### Work to complete
Repeat the listing below in full and exactly, but without its pictures.

"""

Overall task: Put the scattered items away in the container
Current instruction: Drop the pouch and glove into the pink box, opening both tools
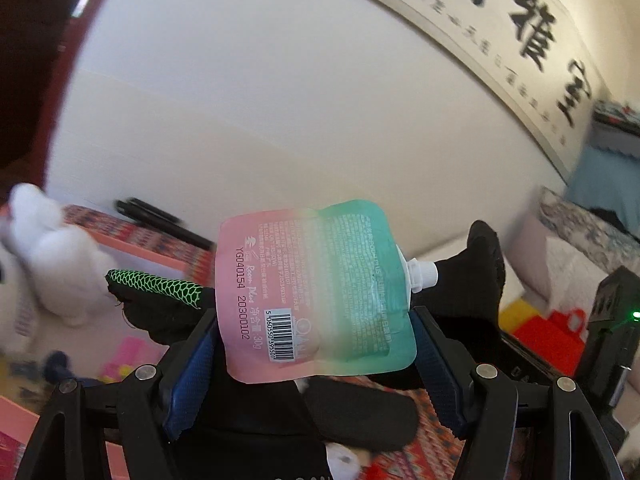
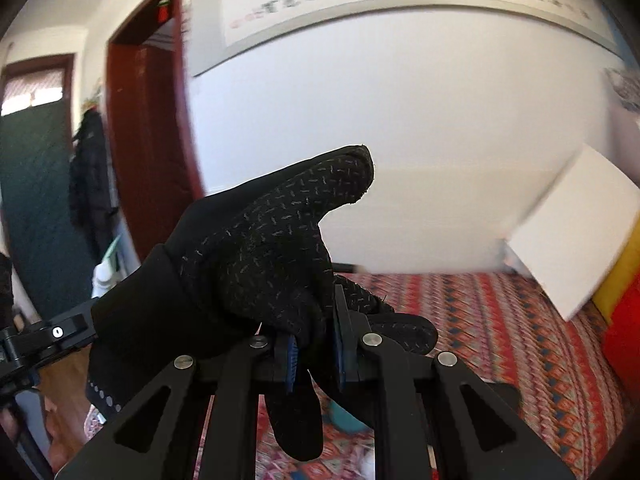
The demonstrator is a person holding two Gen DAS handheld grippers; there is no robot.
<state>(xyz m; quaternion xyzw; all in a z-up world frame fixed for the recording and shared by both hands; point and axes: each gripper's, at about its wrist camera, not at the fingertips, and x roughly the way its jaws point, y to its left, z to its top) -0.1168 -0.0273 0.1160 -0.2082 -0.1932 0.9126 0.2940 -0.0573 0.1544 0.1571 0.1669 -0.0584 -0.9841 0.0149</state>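
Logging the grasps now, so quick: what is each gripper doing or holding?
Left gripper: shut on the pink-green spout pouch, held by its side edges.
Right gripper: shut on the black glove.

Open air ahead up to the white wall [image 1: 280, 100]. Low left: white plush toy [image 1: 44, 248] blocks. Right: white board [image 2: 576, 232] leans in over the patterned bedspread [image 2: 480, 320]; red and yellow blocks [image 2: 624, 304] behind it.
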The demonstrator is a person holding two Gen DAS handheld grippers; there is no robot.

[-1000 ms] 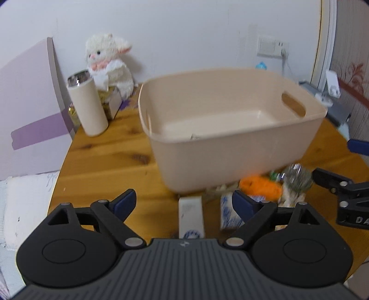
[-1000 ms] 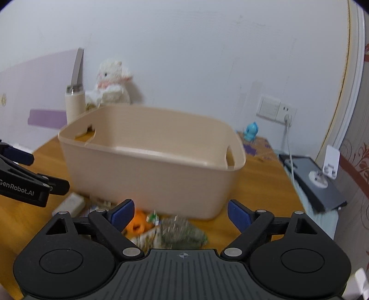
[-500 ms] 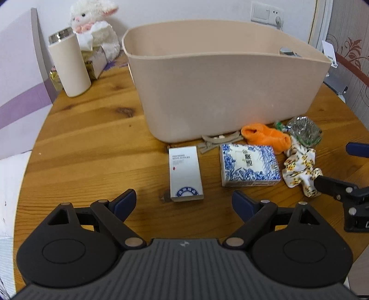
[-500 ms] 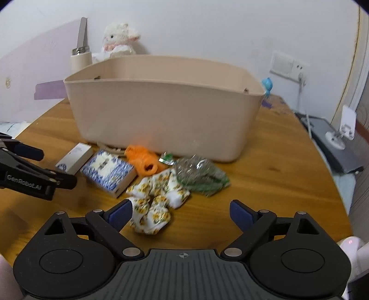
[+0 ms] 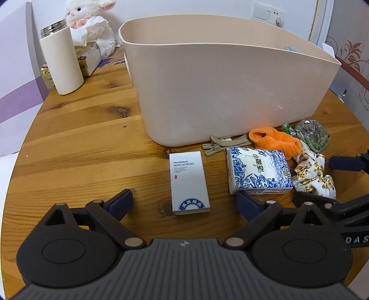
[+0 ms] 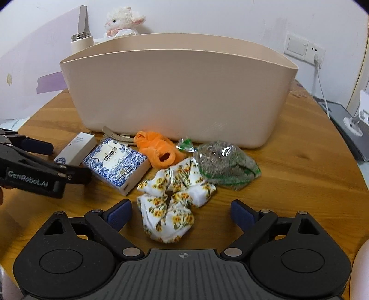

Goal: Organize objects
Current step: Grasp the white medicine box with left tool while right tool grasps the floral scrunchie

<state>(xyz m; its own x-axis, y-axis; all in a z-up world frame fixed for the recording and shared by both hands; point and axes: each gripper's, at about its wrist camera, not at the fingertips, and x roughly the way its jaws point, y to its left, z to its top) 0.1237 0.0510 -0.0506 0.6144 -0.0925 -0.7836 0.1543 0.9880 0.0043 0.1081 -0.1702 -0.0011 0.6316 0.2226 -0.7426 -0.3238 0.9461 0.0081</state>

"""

### Answer box
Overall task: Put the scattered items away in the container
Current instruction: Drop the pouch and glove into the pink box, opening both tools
The demonstrator is a person holding two Gen DAS handheld grippers; there is no robot.
<state>(xyz m; quaternion xyzw; all in a z-up world frame fixed for the recording and shared by both hands; point and axes: each gripper's, at about its wrist camera, not at the fingertips, and x roughly the way its jaws point, y to its left, z to its top) -0.1168 -0.0273 0.1160 -0.2082 -0.1932 0.9126 0.2940 -0.0573 0.1544 0.1571 0.1669 -0.0584 -0.9841 0.0149</state>
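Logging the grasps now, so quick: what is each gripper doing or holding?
Left gripper: shut on the pink-green spout pouch, held by its side edges.
Right gripper: shut on the black glove.

Open air ahead up to the white wall [image 1: 280, 100]. Low left: white plush toy [image 1: 44, 248] blocks. Right: white board [image 2: 576, 232] leans in over the patterned bedspread [image 2: 480, 320]; red and yellow blocks [image 2: 624, 304] behind it.
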The demonstrator is a person holding two Gen DAS handheld grippers; there is no robot.

[-1000 ms] 
[-1000 ms] 
[-500 ms] 
[-500 ms] 
[+0 ms] 
[+0 ms] 

Goal: Organize objects
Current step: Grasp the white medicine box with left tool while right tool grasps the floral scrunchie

<state>(xyz m; its own x-axis, y-axis; all in a z-up world frame fixed for the recording and shared by both hands; point and axes: each gripper's, at about its wrist camera, not at the fingertips, and x roughly the way its jaws point, y to its left, z to its top) 0.1237 0.0510 -0.0506 0.6144 -0.0925 -0.7836 0.1543 0.9880 0.0043 0.1081 -0.1702 -0.0011 0.6316 0.2226 -0.7426 -0.3238 0.9461 0.0081</state>

No further answer is required.